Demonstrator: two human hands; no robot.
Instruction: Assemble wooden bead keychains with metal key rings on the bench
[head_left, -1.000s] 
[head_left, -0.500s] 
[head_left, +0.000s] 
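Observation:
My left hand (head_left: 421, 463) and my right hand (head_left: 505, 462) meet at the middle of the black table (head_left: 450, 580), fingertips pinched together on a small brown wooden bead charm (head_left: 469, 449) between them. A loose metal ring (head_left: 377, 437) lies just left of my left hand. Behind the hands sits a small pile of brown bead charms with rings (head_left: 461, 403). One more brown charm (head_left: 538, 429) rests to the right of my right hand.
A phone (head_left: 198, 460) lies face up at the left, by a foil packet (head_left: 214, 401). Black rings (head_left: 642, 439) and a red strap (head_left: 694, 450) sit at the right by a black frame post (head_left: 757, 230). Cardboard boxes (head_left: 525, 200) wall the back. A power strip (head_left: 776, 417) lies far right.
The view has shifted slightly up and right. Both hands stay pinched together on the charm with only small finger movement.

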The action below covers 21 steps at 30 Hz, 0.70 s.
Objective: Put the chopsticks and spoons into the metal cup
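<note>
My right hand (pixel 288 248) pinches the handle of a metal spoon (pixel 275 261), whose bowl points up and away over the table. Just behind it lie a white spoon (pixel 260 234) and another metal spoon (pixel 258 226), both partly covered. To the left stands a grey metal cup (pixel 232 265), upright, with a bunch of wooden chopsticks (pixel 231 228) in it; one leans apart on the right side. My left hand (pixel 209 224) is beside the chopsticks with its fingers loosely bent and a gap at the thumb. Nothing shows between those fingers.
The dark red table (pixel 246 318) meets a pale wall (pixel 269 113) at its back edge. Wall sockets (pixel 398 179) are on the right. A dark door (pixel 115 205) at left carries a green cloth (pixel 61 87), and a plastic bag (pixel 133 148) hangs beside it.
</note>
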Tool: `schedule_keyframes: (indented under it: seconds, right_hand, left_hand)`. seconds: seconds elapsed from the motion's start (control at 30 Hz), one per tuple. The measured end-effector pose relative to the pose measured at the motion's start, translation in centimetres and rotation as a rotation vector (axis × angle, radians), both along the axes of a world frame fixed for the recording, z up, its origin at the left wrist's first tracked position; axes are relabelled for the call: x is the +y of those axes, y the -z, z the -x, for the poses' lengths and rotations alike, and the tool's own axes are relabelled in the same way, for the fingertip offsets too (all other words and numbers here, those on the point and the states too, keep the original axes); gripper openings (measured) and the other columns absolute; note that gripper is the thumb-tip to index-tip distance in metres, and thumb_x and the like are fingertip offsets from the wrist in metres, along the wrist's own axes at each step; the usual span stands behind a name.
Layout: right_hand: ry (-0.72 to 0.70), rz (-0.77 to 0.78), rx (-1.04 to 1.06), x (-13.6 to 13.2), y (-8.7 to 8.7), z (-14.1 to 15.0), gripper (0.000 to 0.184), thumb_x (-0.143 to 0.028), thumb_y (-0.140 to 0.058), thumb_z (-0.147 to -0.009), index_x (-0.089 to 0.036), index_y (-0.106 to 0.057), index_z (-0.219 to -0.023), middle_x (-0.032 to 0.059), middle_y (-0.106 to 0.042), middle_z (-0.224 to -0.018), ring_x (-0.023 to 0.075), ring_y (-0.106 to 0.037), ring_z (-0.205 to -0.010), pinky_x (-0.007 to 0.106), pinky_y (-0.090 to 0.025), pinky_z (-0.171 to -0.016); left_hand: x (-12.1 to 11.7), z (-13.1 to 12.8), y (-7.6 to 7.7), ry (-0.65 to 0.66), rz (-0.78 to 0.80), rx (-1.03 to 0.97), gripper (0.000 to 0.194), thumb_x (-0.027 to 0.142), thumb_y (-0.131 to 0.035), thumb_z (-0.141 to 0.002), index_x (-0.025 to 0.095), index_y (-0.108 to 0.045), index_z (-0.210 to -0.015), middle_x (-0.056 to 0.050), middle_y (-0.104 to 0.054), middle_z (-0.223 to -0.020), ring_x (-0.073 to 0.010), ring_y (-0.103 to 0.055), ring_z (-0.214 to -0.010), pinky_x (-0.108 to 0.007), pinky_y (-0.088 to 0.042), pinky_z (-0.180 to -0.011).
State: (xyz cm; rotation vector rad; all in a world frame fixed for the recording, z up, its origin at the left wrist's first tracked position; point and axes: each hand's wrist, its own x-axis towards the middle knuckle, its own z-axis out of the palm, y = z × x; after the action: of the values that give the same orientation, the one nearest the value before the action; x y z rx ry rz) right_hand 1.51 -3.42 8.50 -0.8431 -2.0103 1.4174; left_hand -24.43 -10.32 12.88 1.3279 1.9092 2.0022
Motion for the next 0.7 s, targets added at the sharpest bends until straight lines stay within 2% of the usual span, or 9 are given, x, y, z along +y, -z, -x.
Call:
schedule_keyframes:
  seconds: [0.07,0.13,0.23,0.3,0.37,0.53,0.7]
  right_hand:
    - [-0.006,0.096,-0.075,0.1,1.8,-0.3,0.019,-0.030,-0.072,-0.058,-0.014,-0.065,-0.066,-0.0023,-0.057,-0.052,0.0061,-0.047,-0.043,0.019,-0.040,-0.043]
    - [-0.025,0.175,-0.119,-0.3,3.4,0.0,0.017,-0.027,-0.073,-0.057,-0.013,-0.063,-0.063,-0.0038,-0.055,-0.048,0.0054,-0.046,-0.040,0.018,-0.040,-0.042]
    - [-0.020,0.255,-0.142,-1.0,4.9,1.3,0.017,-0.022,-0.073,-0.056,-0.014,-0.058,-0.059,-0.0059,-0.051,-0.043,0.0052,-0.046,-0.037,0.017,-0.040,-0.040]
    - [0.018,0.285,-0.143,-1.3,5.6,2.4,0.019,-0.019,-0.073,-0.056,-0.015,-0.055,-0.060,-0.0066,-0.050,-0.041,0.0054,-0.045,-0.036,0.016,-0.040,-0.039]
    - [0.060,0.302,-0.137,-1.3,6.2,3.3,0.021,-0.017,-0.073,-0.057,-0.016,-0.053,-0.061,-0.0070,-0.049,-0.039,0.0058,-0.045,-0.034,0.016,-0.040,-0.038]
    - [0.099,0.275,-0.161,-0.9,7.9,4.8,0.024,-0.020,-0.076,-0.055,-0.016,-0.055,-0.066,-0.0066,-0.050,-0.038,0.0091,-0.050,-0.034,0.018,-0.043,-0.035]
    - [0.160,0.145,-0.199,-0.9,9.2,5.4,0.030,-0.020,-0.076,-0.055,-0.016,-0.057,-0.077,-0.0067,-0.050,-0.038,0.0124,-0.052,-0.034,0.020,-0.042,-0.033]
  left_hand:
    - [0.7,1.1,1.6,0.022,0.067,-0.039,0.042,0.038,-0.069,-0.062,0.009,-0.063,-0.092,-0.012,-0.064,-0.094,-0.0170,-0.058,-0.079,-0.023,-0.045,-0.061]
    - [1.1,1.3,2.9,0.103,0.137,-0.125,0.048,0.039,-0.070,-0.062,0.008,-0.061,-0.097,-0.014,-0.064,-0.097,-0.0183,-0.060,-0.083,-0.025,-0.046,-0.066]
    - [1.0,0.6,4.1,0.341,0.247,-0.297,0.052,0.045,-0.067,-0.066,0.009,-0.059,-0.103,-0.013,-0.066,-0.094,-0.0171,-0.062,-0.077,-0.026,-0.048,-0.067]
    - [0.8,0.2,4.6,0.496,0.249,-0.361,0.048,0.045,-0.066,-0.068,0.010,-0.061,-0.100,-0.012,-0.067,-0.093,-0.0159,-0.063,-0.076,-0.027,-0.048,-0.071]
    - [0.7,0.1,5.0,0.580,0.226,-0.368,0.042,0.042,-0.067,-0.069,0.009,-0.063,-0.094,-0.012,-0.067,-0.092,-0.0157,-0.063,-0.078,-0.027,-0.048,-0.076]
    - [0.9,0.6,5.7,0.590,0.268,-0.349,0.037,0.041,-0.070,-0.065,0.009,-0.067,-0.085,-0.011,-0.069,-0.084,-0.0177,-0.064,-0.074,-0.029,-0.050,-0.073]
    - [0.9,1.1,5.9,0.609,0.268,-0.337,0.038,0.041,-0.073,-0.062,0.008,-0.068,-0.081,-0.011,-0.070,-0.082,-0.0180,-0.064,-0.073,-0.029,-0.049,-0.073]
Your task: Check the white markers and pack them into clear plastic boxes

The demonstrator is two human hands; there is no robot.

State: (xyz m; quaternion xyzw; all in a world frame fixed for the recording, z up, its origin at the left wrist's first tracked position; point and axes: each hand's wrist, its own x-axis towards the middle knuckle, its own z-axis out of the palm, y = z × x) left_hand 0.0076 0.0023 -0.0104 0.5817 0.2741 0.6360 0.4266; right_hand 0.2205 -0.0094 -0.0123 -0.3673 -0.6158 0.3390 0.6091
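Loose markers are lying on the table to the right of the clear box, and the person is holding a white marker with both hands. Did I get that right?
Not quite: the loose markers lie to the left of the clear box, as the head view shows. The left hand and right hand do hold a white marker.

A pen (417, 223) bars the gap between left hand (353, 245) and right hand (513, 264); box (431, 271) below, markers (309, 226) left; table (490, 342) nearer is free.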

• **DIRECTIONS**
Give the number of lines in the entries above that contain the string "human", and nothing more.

• **OUTPUT BELOW**
2